### Task to complete
Find "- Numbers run" and "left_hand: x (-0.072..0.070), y" in the records below. Copy the lines holding them and every line between, exactly, and no others.

Supplied material section start

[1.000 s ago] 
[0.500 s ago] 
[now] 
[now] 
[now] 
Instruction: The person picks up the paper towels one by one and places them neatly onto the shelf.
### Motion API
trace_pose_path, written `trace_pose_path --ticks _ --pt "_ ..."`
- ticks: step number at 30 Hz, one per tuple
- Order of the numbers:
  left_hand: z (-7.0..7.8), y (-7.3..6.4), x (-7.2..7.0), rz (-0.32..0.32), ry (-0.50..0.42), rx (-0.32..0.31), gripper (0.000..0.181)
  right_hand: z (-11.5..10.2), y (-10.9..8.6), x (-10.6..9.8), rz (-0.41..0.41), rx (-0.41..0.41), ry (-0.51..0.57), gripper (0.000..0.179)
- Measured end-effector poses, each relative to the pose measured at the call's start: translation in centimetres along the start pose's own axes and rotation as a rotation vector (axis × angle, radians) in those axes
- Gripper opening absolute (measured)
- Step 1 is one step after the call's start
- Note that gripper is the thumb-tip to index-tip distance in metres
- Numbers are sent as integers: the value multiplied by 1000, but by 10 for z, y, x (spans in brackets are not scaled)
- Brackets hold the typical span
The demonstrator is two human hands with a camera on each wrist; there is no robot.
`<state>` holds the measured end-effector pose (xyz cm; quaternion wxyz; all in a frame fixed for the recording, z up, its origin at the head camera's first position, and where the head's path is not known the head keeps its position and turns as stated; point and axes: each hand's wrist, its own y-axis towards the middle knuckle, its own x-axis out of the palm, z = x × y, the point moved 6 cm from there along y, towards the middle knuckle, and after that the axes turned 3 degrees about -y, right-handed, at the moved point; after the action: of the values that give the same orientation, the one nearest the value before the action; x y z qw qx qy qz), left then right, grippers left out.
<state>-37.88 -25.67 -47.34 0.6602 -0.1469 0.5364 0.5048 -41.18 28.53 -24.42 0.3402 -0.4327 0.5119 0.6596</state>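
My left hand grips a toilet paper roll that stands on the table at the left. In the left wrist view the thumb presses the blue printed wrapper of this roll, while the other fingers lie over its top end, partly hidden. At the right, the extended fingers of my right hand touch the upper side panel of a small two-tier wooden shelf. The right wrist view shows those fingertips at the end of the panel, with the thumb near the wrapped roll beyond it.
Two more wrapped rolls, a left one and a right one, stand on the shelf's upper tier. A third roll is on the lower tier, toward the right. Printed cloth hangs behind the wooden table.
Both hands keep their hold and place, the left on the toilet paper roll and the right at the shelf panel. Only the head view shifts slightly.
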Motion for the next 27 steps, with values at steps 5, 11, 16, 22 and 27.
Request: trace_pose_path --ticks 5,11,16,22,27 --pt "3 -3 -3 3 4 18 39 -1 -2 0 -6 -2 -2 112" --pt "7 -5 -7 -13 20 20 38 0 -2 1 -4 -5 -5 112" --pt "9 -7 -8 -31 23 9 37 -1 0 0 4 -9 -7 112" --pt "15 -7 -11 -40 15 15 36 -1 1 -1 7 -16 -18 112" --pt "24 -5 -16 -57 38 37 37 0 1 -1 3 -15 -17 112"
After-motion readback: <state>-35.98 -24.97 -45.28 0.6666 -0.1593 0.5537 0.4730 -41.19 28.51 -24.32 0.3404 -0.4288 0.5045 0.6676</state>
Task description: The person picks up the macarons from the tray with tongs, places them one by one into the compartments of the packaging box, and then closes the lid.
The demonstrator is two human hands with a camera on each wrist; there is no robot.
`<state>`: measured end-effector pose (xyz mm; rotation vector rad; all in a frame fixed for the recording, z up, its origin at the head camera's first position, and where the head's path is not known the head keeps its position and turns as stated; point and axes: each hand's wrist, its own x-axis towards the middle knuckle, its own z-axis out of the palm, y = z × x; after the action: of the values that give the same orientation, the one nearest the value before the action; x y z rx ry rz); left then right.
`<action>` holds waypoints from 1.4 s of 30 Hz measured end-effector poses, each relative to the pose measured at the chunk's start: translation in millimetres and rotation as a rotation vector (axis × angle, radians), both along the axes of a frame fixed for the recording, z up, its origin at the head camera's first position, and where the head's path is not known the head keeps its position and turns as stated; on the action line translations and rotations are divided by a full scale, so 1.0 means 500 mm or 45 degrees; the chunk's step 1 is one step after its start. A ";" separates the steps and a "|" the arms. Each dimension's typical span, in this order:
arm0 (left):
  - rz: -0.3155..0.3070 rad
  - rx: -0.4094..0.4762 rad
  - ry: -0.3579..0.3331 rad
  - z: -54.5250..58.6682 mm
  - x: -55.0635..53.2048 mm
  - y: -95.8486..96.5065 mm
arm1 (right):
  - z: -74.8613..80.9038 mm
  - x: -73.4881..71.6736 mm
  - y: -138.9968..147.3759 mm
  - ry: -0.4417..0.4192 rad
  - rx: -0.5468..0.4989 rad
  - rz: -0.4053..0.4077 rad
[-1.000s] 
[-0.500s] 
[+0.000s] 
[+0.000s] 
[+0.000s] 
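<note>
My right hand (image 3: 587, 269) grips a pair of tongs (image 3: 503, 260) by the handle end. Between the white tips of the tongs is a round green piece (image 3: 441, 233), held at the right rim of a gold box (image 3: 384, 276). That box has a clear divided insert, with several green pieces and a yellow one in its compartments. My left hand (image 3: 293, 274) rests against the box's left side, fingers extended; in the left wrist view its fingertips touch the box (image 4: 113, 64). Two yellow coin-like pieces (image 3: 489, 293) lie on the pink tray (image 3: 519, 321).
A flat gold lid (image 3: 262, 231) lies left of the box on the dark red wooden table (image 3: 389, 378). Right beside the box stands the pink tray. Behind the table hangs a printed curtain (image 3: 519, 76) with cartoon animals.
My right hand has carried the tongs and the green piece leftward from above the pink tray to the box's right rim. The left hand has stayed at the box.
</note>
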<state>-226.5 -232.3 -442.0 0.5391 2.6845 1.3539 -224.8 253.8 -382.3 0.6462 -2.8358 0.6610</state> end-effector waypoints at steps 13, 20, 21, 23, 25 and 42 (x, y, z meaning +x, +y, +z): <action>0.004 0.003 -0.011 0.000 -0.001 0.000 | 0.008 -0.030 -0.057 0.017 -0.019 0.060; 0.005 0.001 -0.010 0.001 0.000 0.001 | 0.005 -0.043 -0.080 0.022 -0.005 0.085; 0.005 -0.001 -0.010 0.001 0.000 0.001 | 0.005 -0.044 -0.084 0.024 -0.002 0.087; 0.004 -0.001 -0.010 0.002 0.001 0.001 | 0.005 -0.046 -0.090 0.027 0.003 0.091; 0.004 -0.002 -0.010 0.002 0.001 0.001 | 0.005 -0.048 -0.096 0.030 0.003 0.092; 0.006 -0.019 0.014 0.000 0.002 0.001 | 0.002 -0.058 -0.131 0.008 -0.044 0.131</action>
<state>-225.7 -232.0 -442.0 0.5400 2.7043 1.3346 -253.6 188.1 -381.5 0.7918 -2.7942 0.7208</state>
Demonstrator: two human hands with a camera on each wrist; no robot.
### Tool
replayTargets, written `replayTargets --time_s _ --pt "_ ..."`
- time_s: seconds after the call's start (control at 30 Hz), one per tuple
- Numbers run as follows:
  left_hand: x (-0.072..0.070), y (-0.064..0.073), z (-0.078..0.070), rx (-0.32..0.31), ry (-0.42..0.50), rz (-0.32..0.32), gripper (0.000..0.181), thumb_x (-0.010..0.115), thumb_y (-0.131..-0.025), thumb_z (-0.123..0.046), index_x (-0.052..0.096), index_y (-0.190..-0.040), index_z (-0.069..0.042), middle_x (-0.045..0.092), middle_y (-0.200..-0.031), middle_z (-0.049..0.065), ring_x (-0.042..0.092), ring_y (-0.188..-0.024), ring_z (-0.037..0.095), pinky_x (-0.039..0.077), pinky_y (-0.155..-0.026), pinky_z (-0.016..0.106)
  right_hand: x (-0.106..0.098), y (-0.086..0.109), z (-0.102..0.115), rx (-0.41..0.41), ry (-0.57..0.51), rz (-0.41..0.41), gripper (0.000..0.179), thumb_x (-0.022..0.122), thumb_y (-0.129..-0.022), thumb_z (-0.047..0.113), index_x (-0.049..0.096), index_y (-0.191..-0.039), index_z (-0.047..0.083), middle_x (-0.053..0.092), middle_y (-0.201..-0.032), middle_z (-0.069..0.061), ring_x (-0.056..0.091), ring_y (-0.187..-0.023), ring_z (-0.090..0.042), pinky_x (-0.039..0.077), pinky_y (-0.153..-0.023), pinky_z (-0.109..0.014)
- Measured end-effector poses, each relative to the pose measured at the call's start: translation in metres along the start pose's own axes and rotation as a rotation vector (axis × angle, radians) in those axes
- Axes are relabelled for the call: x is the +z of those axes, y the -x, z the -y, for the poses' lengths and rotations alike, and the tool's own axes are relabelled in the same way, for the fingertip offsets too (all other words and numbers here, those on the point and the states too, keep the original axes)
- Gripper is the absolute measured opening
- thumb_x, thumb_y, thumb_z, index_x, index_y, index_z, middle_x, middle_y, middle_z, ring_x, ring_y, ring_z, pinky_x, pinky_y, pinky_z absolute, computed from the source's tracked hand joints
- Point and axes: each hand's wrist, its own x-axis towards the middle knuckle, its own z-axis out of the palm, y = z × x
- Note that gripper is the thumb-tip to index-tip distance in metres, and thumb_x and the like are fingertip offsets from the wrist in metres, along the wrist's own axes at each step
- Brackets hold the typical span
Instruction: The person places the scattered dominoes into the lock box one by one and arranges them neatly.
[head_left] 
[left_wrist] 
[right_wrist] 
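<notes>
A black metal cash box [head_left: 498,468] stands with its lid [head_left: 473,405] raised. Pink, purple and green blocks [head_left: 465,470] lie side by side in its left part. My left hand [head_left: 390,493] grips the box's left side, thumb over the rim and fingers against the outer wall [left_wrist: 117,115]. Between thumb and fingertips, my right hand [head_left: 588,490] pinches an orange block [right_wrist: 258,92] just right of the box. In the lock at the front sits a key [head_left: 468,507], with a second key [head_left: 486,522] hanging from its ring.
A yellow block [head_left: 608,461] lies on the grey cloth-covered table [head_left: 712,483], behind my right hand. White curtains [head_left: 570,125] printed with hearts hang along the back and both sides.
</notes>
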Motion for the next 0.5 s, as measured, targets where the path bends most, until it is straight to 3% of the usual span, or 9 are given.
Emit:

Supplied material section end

### The answer
- Numbers run as follows:
  left_hand: x (-0.072..0.070), y (-0.064..0.073), z (-0.078..0.070), rx (-0.32..0.31), ry (-0.42..0.50), rz (-0.32..0.32), gripper (0.000..0.181), thumb_x (-0.010..0.115), thumb_y (-0.131..-0.025), thumb_z (-0.123..0.046), index_x (-0.052..0.096), index_y (-0.190..-0.040), index_z (-0.069..0.042), middle_x (-0.045..0.092), middle_y (-0.200..-0.031), middle_z (-0.049..0.065), ring_x (-0.042..0.092), ring_y (-0.188..-0.024), ring_z (-0.037..0.095), pinky_x (-0.039..0.077), pinky_y (-0.155..-0.026), pinky_z (-0.016..0.106)

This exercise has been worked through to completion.